Well, Heath made its appearance today. Perhaps the Five were talking about some difference between it and Smylie, and decided to treat them the same. If not, there doesn't appear to be anything on the face of the opinion that would have prevented it from being issued together with Smylie.
In short, Heath adds nothing, although it does reiterate the State's option on remand of trying the aggravating circumstances to a jury.
The opinion also says nothing about the common law crimes or double jeopardy problems that may arise when treating aggravating circumstances as elements. The three aggravating circumstances recited in the opinion are:
1) the crime was committed in the presence of a person less than 18-years-old; 2) there were many unarmed observers in extreme danger nearby; and 3) the circumstances represented the “[w]orst type of Class D Criminal Recklessness facts.”

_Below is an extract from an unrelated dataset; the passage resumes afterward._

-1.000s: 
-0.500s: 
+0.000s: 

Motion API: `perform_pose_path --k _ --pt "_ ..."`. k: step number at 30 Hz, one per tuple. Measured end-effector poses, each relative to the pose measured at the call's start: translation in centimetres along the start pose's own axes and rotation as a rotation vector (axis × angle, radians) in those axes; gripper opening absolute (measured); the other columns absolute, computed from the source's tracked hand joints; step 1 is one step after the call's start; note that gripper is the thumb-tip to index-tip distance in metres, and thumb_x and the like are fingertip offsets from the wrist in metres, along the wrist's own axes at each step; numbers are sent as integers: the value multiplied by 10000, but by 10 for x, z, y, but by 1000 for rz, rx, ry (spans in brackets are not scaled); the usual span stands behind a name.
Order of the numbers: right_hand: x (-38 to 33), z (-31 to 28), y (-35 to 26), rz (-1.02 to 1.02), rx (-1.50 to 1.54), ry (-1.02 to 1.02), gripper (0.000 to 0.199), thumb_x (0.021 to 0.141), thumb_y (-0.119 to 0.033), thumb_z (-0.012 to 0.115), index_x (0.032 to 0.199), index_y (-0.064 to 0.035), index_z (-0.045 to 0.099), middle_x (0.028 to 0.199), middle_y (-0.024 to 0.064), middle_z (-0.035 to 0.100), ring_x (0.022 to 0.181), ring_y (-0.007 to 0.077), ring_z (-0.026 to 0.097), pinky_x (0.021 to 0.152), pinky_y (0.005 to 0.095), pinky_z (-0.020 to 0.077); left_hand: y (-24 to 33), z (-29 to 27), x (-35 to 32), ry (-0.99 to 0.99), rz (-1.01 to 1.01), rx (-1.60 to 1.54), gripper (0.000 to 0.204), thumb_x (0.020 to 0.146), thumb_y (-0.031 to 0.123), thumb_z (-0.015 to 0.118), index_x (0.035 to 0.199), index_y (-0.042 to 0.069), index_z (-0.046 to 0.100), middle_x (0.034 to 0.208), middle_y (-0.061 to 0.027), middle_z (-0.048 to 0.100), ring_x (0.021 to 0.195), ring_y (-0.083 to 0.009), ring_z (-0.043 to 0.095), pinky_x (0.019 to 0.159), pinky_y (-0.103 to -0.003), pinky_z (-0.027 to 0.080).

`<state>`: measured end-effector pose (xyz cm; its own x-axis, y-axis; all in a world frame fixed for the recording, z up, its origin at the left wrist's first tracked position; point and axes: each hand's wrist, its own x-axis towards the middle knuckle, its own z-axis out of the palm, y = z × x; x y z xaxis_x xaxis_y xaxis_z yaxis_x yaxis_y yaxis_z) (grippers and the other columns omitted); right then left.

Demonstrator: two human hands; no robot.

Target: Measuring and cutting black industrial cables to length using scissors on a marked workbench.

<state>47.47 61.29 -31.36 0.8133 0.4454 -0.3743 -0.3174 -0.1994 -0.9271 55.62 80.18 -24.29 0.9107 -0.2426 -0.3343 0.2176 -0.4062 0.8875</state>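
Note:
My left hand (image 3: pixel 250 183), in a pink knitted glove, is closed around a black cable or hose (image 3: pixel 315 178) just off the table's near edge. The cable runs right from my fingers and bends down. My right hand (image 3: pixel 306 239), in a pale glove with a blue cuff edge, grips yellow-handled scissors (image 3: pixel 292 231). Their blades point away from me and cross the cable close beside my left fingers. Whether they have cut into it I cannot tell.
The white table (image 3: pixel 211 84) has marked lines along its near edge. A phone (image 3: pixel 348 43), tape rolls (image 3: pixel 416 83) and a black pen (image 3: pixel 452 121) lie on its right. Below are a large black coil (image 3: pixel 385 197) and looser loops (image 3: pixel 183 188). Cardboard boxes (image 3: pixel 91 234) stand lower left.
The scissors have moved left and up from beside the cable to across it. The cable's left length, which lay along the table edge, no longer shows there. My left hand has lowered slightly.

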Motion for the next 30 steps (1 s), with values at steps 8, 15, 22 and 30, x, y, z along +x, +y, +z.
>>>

None of these are statutory aggravators. Sooner or later the court is going to have to address whether use of non-statutory aggravators under the now-defunct sentencing regime amounts to the creation of common law crimes. Also, if these aggravators are now elements, Heath has already been convicted of the lesser offense that do not include these elements. Does the State get to go back and retry Heath for the now greater offense that includes these aggravators?
Perhaps Smylie and Heath implicitly decide these issues by remanding the cases for jury trials of the aggravators at the State's option. It seems to me that the issues are both presented by the cases, at least in the context of the court's actions in both, and important enough to warrant decision by discussion.